By the Numbers: Automatic spending cuts

By Amy Roberts CNN Library
POSTED: 05:08 PM MST Feb 15, 2013    UPDATED: 06:05 PM MST Feb 15, 2013 
(CNN) -

While a growing chorus in Washington, including President Barack Obama, House Speaker John Boehner, multiple Cabinet secretaries, and some political pundits, criticize deep, automatic spending cuts set to take effect on March 1, the White House and Congress have yet to come up with an alternative to avoid them.

With the imposition of at least some of them appearing more and more likely, here's a look, by the numbers, at Washington's self-imposed budget austerity (aka "sequestration" or the "sequester"):

2 - Provisions in the Budget Act of 2011 that can result in automatic spending cuts: Appropriating funds over newly established spending caps for years 2012-2021, where the extra amount is automatically cut, and failure of Congress to enact specific deficit-reduction legislation, which has happened.

$1.2 trillion - Total amount of the potential sequestration cuts, over 10 years. This is based on the amount not cut from the deficit by the congressional "super committee" created by the Budget Control Act of 2011.

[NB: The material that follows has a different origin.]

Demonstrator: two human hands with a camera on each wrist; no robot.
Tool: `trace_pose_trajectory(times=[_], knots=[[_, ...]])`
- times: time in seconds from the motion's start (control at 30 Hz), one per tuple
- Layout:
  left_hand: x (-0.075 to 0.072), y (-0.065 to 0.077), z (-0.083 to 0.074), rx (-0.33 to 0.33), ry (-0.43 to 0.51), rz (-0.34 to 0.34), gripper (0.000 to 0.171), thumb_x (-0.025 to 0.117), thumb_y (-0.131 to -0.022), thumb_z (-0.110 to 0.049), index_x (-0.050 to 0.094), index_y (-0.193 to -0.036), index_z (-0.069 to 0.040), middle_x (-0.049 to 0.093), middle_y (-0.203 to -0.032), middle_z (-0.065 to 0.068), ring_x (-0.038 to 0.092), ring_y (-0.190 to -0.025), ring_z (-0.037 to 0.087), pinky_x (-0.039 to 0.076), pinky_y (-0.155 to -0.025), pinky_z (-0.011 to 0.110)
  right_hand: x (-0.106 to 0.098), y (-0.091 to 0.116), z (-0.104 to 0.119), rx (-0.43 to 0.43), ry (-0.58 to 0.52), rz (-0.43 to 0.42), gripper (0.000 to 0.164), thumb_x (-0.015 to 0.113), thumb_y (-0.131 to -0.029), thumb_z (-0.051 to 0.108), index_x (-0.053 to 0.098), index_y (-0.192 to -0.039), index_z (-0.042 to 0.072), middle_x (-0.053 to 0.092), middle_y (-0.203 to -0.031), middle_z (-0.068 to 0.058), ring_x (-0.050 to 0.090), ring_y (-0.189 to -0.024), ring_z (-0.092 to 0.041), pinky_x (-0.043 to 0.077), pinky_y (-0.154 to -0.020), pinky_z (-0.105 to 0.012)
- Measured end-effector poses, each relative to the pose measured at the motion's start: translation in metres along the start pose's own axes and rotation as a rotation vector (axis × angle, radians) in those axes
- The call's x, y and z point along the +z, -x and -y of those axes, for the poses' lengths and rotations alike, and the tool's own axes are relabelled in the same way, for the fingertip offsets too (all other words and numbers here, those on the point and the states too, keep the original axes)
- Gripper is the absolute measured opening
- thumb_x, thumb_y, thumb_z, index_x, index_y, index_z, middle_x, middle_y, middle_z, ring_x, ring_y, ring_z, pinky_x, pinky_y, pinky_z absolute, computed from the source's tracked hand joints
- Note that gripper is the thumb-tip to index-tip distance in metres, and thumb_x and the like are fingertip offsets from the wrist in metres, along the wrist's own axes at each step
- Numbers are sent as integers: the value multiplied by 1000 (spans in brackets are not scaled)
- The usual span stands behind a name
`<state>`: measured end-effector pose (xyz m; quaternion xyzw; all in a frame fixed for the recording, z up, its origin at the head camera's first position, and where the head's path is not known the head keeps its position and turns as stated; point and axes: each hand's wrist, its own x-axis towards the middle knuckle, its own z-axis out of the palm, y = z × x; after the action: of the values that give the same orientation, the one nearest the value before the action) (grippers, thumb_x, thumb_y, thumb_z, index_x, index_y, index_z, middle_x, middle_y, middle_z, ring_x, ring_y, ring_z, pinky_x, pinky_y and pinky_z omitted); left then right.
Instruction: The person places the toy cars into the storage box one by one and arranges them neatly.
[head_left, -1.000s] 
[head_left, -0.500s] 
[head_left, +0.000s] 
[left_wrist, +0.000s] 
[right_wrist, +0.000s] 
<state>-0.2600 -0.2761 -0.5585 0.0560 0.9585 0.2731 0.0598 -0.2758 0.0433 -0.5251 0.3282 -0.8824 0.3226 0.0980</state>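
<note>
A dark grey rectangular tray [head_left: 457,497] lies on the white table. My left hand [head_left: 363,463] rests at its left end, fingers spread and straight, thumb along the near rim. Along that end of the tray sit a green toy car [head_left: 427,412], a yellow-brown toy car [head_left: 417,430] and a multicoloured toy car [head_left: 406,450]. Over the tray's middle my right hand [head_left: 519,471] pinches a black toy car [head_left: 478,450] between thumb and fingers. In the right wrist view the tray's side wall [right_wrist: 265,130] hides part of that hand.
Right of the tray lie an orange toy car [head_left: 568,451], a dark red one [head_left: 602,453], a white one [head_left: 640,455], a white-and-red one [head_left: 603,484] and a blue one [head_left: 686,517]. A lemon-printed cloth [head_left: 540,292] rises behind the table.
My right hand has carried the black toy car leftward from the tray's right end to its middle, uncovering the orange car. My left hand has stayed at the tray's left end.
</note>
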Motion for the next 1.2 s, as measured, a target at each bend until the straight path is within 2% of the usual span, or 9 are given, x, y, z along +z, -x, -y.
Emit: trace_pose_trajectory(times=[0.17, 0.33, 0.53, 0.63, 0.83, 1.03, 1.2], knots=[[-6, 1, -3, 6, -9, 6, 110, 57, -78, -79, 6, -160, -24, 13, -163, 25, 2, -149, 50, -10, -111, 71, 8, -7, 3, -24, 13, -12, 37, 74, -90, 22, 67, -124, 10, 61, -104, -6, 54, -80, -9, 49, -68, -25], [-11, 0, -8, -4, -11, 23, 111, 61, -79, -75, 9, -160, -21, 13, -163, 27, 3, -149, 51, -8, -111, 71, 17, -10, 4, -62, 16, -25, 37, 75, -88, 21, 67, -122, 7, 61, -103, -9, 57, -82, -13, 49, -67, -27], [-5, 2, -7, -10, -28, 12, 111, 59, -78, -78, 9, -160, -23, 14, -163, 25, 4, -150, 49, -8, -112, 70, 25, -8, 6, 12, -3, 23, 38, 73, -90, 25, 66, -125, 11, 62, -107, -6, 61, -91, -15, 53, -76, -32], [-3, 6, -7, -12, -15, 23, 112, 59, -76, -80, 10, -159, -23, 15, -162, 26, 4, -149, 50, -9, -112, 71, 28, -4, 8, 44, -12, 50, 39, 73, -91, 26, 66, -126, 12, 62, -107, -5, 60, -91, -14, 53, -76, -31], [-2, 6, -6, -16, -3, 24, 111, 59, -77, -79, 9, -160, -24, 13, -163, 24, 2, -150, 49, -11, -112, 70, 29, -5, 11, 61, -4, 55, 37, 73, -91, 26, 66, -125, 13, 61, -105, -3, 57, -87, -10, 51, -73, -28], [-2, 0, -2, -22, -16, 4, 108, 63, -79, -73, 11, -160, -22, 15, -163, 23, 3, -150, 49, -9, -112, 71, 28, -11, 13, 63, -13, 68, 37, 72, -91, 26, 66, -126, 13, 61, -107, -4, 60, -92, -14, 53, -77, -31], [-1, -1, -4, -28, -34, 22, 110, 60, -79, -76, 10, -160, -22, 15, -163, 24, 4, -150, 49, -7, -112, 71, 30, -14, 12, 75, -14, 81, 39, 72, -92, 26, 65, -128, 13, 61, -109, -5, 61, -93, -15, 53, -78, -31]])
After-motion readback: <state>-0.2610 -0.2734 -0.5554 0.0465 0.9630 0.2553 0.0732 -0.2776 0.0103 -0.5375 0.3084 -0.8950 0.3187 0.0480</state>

$85 billion - Amount of deficit reduction necessary for fiscal year 2013 in order to postpone the automatic spending cuts from taking effect March 1.

Approximately $16.5 trillion - The United States national debt.

9.4% - Reduction in non-exempt defense discretionary funding if sequestration takes effect.

8.2% - Reduction in non-exempt nondefense discretionary funding if sequestration takes effect.

2% - Cuts to Medicare if sequestration takes effect.

7.6% - Cuts to other non-exempt nondefense mandatory programs if sequestration takes effect.

10% - Cuts to non-exempt defense mandatory programs if sequestration takes effect.

10 - Number of days after the end of a session of Congress during which the Congressional Budget Office must submit a sequestration report on the current fiscal year.

About $130 million - Amount of lost funding if sequestration takes effect from the Department of the Interior to Native American tribes.

About 1,200 - Occupational Safety and Health Administration (OSHA) workplace inspections that would be cut.

Up to $902 million - Reductions in loan guarantees to small businesses if sequestration takes effect.

Up to 766,000 - Number of health care-related jobs that could be lost or eliminated due to 2% cuts in Medicare spending under sequestration, according to a recent report from the American Hospital Association, the American Medical Association, and the American Nurses Association.